In order to more clearly illustrate the technical solutions of the exemplary embodiments of the present invention, the drawings that are needed in the examples will be briefly described below, it being understood that the following drawings only illustrate some examples of the present invention and therefore should not be considered as limiting the scope, and that other related drawings may be obtained from these drawings without inventive effort for a person skilled in the art.

FIG. 1 is a diagram of a protective clothing wearing standardization process monitoring system architecture according to an embodiment of the present invention;

fig. 2 is a schematic workflow diagram of a boundary dividing module according to an embodiment of the present invention.

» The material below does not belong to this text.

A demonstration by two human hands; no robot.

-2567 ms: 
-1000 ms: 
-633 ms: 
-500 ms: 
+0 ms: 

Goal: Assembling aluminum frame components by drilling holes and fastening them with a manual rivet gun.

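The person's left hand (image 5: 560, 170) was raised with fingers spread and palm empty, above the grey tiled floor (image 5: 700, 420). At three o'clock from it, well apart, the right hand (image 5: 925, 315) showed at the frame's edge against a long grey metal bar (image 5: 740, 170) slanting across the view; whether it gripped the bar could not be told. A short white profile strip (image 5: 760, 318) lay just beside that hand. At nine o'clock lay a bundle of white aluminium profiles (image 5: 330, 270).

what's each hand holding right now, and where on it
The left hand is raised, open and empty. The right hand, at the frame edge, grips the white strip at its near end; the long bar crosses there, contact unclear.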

Description of the embodiments

For the purpose of making apparent the objects, technical solutions and advantages of the present invention, the present invention will be further described in detail with reference to the following examples and the accompanying drawings, wherein the exemplary embodiments of the present invention and the descriptions thereof are for illustrating the present invention only and are not to be construed as limiting the present invention.

Examples: as shown in fig. 1, the present embodiment provides a standardized flow monitoring system for wear of protective clothing, which includes a video acquisition module, a boundary dividing module, a video splitting module, a bone detection module, a bone association module, an image stitching module, an action discriminating module, an error prompting module and a timing control module. The function, composition and principle of each module are described in detail below.

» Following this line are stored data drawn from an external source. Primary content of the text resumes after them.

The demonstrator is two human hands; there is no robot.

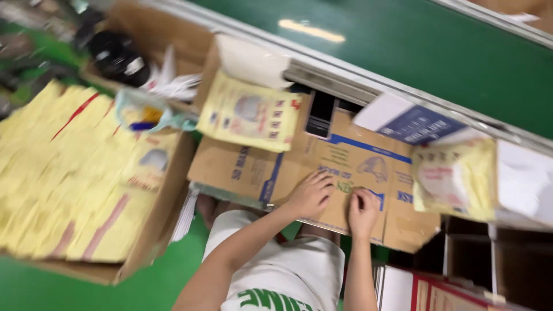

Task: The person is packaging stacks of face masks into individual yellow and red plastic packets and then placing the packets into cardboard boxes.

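My left hand (311, 194) lies flat, fingers spread, on the flattened cardboard box (322, 167) across my lap; my right hand (364, 212), fingers curled narrow, pinches a small greenish thing (345, 186) on it, too blurred to tell. It looks light and thin, best taken by its edge. Left of the cardboard, an open carton (155, 230) holds stacked yellow packets (63, 178).

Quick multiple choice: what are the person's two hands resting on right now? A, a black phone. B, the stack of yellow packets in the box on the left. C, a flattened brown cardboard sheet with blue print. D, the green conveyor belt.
C: both the left hand and the right hand lie on the flattened cardboard sheet, with a small greenish piece between their fingertips.
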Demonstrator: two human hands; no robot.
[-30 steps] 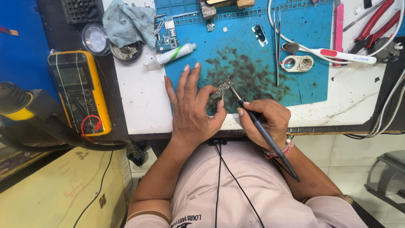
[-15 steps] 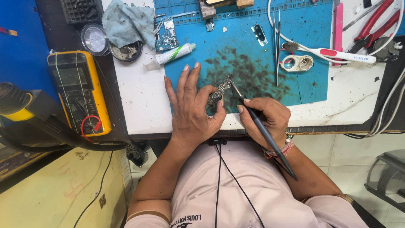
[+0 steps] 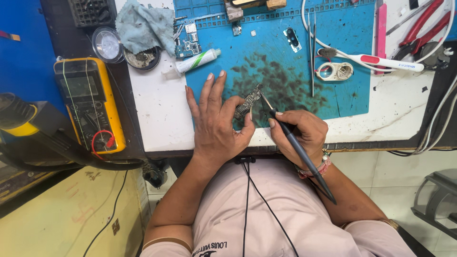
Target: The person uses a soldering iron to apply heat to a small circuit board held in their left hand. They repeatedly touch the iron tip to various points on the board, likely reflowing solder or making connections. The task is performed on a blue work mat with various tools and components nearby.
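A small circuit board (image 3: 248, 101) is pinned on the stained blue mat (image 3: 285, 62) at the counter's (image 3: 157, 114) near edge by the left hand (image 3: 216, 121), fingers spread. A soldering iron (image 3: 295, 145), its tip touching the board, is grasped in the right hand's (image 3: 300, 133) clenched grip. A yellow multimeter (image 3: 88, 102) lies well apart.

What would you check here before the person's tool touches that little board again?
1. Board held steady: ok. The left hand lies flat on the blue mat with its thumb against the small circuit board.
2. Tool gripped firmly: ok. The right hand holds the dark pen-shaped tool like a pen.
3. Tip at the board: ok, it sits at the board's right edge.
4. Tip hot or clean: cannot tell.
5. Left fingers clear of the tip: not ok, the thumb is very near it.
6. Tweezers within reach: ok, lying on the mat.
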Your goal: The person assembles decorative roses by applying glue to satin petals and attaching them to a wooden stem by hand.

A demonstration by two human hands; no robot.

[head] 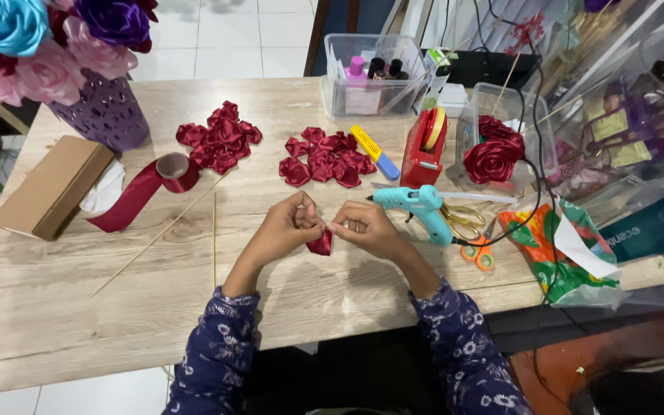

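Over the tabletop (332, 296), left hand (290, 227) and right hand (366, 229) both pinched on a folded red ribbon petal (320, 244), keeping the fold from springing open.

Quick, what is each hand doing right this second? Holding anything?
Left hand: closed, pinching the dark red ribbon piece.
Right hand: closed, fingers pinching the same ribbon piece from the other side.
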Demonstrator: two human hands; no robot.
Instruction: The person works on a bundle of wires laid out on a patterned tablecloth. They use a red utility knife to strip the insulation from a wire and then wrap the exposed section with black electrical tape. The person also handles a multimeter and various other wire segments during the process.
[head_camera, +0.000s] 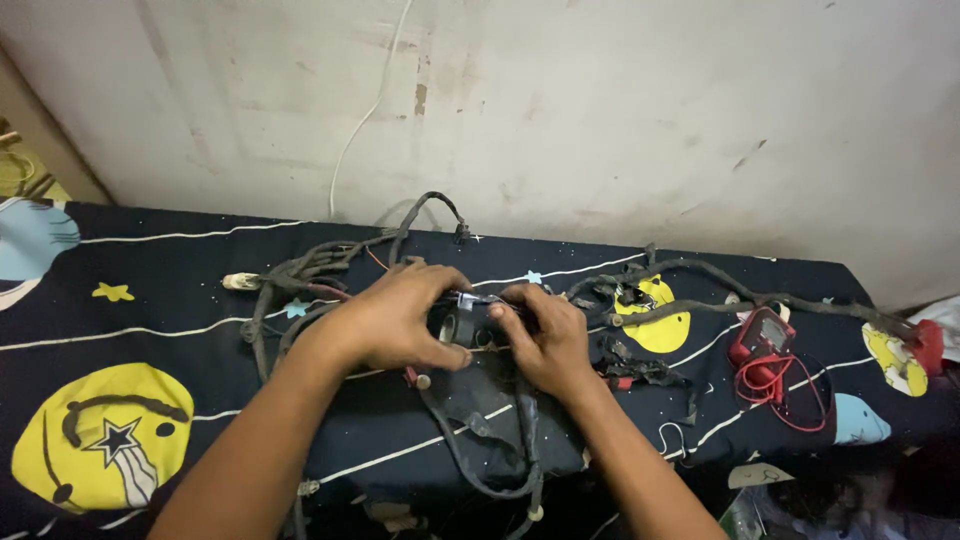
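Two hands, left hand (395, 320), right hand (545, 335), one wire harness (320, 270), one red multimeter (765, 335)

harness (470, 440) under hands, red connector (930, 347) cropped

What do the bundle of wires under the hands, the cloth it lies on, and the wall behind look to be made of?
Wire bundle: likely plastic-coated cables wrapped in dull black tape, judging by the matte, slightly ragged surface. Cloth: seemingly soft printed fabric, dark with yellow planets and stars; it sags at the edge. Wall: painted plaster, matte off-white, with chips and scuffs. The left hand and right hand meet over the bundle.
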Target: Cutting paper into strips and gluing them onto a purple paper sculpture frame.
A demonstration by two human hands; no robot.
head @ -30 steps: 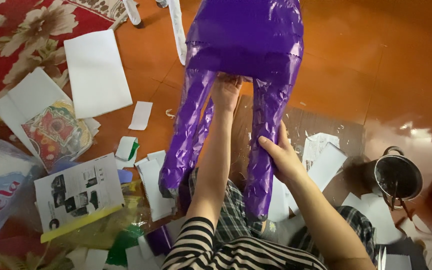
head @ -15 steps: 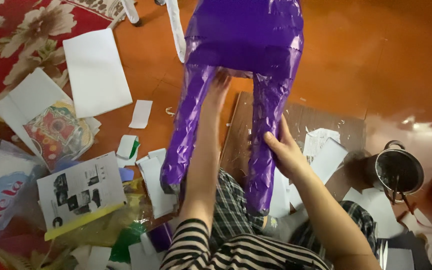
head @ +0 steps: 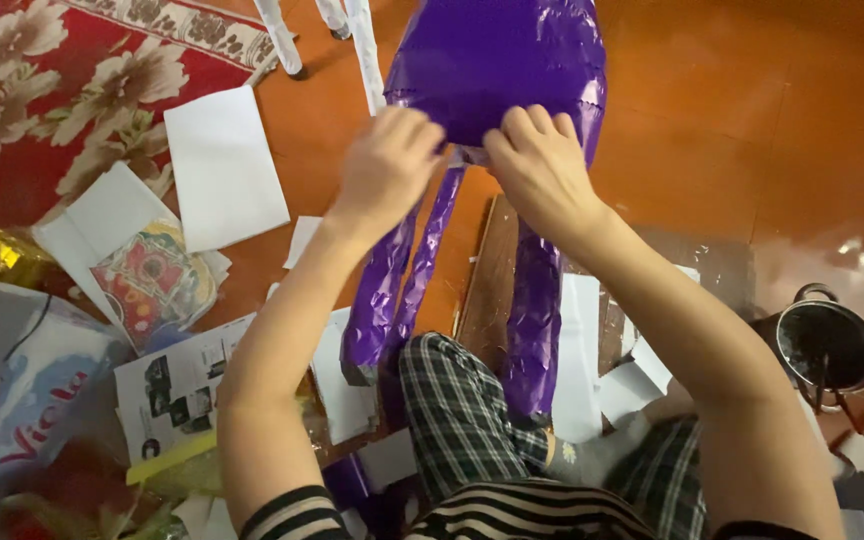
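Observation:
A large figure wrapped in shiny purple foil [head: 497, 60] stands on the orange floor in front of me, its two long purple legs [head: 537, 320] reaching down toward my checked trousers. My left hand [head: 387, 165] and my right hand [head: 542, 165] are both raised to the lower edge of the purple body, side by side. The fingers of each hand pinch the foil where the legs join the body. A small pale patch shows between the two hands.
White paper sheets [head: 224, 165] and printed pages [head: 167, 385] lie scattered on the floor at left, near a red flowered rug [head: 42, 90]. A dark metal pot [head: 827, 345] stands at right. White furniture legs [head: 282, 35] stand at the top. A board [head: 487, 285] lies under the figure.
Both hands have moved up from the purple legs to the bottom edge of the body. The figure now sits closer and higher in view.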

1. Video acquisition module

The video acquisition module is used for acquiring videos of wearing protective clothing and sending the acquired videos to the boundary dividing module for image processing.

2. Boundary dividing module

The boundary dividing module is used for dividing the video into a plurality of video clips, and each video clip comprises a staged action in the protective clothing wearing standardization process. According to WHO recommendation and chinese CDC recommendation, the protective clothing wearing standardization process includes a plurality of wearing steps and corresponding standardized wearing actions. Therefore, it is necessary to define a start flag bit and an end flag bit of each standardized wearing action, that is, an accurate dividing boundary is provided for each standardized wearing action, specifically, accurate to a frame, so as to accurately identify each wearing action of a medical staff in a wearing process.

Specifically, the boundary dividing module includes, a feature extraction unit, a random sampling unit, a similarity evaluation unit, a reference sample generation unit, and a boundary dividing unit. The feature extraction unit is used for sending the video into a CNN network, carrying out time sequence convolution on the video through the CNN network, and generating a plurality of time sequence fragments containing feature information; the random sampling unit is used for randomly extracting a plurality of samples to be detected from a plurality of time sequence fragments; the similarity evaluation unit is used for sending a plurality of samples to be detected into an action classifier trained in advance, and performing action similarity evaluation on the characteristic information of each sample to be detected and the characteristic information of the standard action by using the action classifier to generate a time sequence-based action similarity waveform corresponding to each sample to be detected; the reference sample generation unit is used for inputting a plurality of action similarity waveforms based on time sequences into the classification network based on time sequences, and generating a plurality of action classification reference samples according to a preset classification network threshold based on time sequences by using the classification network based on time sequences; the boundary dividing unit is used for inputting a plurality of action classification reference samples and a plurality of time sequence fragments into the action classifier, dividing the boundaries of the plurality of time sequence fragments according to the plurality of action classification reference samples by using the action classifier, and outputting a plurality of video fragments.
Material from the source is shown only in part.